Scene Point Blank: You’re from a music/college town. How does it compare to Gainesville?
Ian: I dunno, I mean I always tell people in town for SXSW in Austin that “This is not Austin, so don't think that this is what it’s like all the time.” And the only time I can really think of ever going to Gainesville was during Fest so I'm sure that it wasn't a real representation of the town. So I guess I wouldn't really know.
I would love to go back. Everyone I've met from that place is really swell and has nothing but good things to say about it. Can’t wait to!
Scene Point Blank: To change gears a little, what influenced the song, “The Tearjerker?”
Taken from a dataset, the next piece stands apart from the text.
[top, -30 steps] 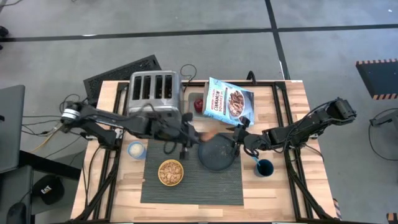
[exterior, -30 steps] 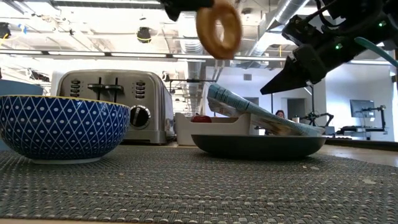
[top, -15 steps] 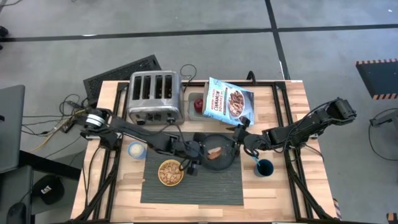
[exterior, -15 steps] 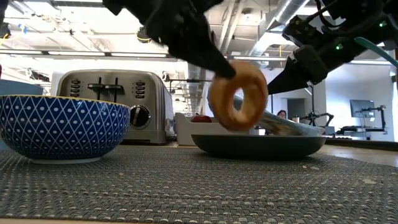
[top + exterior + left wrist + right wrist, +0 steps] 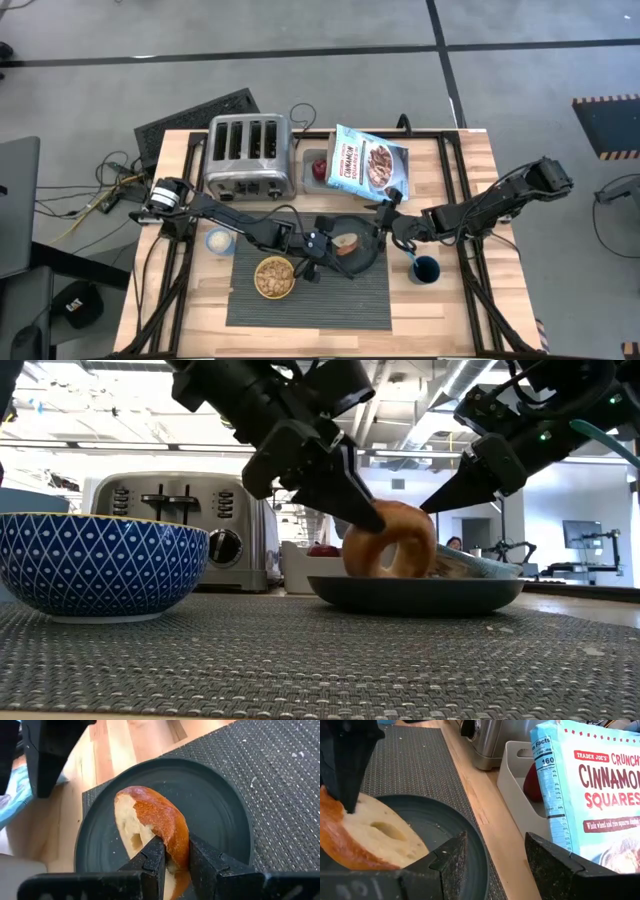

Ian: "The Tearjerker" was originally an uptempo anthem-y kinda rocker. We ended up trying it a few different ways musically and the final product seemed more interesting than the other ways we were playing it. We added some cool things like 12 string acoustic guitars (I kinda wanted to do a Killing Moon type thing) and that crazy slide guitar that a pal of Andrew Murdock came in and put down. Lyrically it’s got a big “break-up” vibe.
Scene Point Blank: Have you thought about repressing your first album or Backsides on vinyl?
Ian: Backsides is technically a 3rd record compiled of b-sides, covers, and collaborations with other dudes in bands. Jamie Wednesday wrote a song. Mark and Jeff from the Marked Men helped on a few songs and recorded the whole thing, too. It’s actually one of my favorites of all the stuff that the band put out before I joined, so I would love to see it on vinyl. There are no plans in the near future to have it pressed, but it’s definitely something to think about.
Scene Point Blank: Why did you pick “Heaven is Falling” for the Bad Religion tribute?
Ian: Fadi was behind all that. He loves that album and that song specifically. I think I remember him saying that he had wanted to cover that song just in general. Anyways, we hopped into a studio in the middle of tour, learned and recorded it all in one day. Had a blast!
Scene Point Blank: What about the split with Andrew W.K.? How did that come about?
Ian: Volcom set that up. We got a call asking if we wanted to do a split with Andrew W.K. and it was a resounding “yes” from all of us!
Scene Point Blank: As a band that’s on the road quite frequently, which city, outside of the US, is the most fun to play?
Ian: Gronigen is pretty great. They have a club there called VERA and the entire staff treats you so well. They've housed lots of people I look up to musically, and even give you a place to stay. Most venues in that area of the country do. I love that place!